About this exercise> Report how many lines of the data below contain "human". Give nothing besides the number.
··· Supplied material
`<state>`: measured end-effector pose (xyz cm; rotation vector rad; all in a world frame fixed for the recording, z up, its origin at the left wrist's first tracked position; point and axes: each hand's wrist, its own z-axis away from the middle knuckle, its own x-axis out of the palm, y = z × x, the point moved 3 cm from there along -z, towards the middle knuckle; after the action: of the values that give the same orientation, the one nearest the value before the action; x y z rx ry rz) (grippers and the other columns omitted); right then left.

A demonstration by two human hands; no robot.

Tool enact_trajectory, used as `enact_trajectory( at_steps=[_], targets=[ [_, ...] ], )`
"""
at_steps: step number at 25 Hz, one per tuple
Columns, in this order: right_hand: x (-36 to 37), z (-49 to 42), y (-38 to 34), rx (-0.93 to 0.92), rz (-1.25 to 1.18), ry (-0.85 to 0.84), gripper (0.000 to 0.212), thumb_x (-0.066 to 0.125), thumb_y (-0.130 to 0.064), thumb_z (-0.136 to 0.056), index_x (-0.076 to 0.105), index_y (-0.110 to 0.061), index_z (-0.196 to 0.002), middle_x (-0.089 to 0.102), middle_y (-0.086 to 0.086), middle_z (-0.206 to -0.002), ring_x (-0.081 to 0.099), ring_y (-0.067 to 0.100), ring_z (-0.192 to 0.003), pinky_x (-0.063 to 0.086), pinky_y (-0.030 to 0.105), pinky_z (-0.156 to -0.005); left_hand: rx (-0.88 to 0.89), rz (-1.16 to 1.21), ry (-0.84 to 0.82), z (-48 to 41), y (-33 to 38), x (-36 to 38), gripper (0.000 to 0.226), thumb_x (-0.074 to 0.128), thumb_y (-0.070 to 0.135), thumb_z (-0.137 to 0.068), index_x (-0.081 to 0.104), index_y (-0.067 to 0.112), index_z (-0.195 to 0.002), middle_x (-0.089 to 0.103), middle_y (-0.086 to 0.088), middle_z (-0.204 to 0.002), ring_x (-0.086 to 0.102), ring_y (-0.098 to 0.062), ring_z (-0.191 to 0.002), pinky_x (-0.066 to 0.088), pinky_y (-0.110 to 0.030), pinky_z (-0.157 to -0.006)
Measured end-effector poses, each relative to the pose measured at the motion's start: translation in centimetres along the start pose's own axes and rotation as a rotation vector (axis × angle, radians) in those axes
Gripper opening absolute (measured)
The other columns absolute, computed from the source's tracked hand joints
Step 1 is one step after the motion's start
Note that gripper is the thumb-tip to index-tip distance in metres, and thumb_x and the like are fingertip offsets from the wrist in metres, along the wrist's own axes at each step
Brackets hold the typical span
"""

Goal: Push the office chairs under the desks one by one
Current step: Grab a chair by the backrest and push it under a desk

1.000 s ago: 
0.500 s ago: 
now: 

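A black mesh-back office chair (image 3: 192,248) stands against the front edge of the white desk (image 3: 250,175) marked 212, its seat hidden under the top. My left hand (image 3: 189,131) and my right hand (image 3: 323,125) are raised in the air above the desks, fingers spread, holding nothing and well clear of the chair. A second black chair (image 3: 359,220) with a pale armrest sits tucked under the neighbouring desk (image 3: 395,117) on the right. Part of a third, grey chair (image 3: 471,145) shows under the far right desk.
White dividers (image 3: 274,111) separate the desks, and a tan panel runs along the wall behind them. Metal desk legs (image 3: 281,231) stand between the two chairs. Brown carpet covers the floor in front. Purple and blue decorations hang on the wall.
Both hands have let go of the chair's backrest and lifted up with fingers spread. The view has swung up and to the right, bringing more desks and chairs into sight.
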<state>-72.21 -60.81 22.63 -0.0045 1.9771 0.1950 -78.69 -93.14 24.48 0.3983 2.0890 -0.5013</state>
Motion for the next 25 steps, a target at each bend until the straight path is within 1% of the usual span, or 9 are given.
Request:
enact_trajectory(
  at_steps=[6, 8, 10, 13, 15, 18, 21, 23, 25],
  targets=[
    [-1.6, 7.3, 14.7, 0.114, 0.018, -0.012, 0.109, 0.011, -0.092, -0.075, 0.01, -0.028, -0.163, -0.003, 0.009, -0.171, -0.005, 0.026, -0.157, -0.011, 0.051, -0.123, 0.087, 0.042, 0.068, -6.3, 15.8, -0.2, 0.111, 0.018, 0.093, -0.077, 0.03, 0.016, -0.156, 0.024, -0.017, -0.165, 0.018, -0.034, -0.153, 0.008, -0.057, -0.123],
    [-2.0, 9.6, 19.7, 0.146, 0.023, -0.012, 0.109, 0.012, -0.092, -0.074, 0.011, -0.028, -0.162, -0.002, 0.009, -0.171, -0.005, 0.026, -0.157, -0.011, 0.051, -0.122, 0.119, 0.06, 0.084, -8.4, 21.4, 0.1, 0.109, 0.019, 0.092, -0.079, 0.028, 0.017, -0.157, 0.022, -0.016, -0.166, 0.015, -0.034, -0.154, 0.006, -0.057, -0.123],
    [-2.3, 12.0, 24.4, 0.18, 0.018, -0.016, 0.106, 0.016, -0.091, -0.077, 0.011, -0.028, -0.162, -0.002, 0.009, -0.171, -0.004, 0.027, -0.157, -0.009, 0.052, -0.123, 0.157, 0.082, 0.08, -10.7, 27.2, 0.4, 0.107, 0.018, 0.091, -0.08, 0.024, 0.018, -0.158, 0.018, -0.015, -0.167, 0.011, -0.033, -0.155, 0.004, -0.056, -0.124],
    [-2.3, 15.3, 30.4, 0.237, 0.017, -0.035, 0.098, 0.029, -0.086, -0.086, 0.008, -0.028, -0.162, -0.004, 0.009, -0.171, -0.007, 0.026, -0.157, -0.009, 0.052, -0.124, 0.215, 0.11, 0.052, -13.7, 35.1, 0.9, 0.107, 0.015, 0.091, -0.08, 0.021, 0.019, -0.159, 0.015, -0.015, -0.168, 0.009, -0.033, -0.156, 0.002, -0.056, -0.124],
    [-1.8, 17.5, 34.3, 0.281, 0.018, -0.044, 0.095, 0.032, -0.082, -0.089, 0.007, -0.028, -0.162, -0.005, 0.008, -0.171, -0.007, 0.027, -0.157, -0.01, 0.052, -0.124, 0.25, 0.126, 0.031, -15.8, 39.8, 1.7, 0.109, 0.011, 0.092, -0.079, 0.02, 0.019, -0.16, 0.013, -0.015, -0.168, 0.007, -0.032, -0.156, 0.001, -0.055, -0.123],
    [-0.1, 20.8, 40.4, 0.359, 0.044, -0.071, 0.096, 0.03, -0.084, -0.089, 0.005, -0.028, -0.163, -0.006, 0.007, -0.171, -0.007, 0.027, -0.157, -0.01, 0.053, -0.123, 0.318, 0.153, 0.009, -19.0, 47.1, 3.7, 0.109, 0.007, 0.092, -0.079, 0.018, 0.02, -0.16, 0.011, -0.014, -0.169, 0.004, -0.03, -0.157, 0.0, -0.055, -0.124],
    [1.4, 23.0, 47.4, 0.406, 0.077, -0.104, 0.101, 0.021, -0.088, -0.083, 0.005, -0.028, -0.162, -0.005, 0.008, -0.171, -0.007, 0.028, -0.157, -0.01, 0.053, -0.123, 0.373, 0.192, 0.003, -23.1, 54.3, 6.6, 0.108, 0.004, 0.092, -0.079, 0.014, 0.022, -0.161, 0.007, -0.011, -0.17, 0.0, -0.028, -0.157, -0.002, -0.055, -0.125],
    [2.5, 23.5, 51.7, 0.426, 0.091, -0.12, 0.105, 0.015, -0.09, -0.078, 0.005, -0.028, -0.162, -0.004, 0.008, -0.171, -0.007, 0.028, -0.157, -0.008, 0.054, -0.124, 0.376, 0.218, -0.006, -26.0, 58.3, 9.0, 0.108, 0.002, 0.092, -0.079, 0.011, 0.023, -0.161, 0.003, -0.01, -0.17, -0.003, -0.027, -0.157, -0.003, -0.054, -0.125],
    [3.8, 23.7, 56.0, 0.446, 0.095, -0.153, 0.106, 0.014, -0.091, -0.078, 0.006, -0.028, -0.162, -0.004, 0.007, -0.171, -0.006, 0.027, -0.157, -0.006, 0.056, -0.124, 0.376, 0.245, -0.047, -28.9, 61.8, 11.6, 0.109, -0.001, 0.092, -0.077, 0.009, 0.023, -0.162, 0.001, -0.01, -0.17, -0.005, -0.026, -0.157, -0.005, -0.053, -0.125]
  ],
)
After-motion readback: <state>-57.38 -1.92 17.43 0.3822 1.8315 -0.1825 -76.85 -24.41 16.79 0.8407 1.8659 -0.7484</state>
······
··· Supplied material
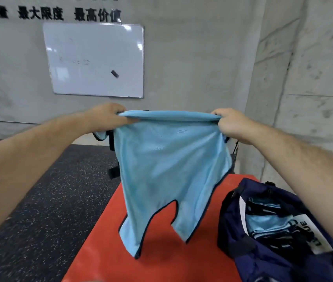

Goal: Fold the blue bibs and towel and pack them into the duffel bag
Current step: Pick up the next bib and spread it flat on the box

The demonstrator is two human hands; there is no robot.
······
Result of the task> 2